*What to do*
Only lines holding the word "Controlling" should be copied from the material.

═══ Input material ═══

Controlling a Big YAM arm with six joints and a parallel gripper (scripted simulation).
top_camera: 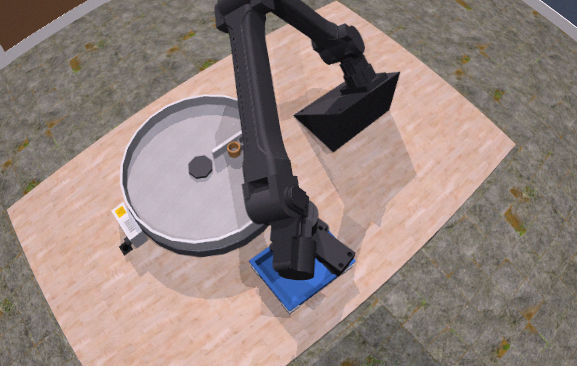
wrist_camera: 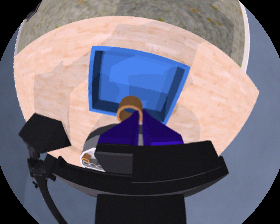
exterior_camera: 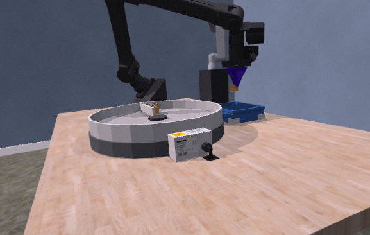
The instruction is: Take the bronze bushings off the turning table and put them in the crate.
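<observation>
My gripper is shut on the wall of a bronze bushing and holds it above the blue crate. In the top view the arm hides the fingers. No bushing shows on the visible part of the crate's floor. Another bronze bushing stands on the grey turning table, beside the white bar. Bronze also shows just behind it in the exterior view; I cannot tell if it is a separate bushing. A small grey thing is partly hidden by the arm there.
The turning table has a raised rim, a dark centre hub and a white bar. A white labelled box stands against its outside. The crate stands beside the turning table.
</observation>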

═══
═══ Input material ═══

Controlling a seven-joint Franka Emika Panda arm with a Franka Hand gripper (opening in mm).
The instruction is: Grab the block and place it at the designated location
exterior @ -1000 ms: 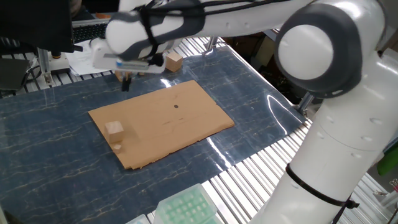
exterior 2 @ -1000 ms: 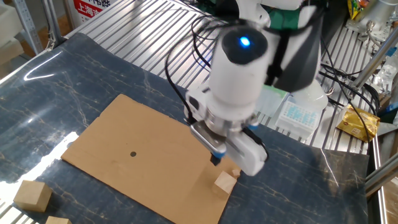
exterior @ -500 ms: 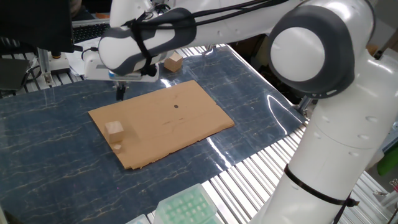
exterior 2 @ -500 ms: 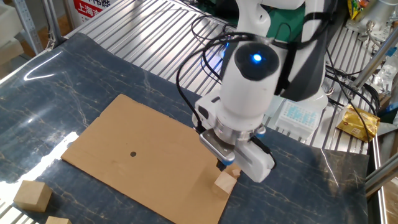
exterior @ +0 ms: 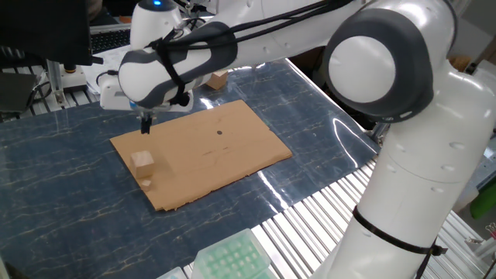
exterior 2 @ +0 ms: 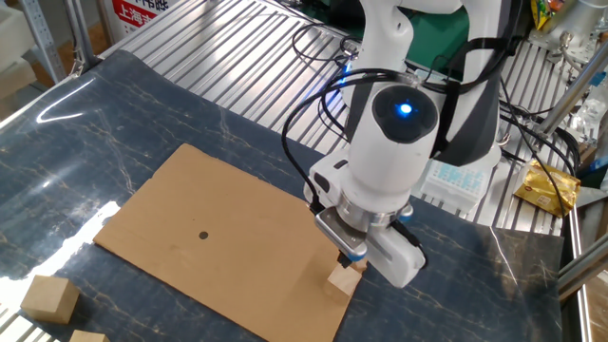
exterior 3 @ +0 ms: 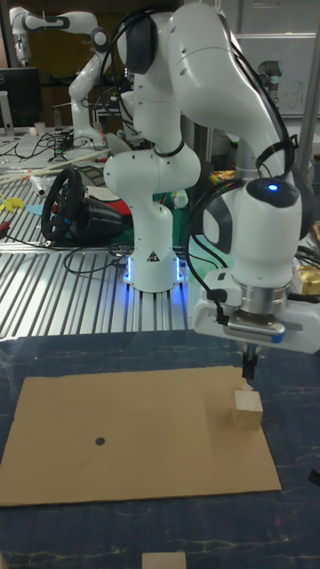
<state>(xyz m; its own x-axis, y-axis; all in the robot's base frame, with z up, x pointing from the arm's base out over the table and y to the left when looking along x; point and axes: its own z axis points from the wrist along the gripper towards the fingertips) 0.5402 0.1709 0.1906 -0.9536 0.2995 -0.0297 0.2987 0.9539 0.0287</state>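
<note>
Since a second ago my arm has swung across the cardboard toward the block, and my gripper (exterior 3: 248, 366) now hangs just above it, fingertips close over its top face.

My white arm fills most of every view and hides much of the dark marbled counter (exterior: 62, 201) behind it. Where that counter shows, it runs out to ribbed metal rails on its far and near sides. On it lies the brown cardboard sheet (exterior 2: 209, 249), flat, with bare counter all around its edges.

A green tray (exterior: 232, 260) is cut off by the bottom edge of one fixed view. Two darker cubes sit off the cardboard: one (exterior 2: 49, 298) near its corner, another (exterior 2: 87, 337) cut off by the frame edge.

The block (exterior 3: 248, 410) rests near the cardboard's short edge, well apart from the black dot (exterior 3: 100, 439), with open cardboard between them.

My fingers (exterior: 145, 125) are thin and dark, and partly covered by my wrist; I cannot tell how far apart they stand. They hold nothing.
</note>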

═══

*Answer to this exercise*
Controlling a Big YAM arm with six joints and a parallel gripper (scripted simulation).
Controlling a seven-joint Franka Emika Panda arm with a Franka Hand gripper (opening in mm).

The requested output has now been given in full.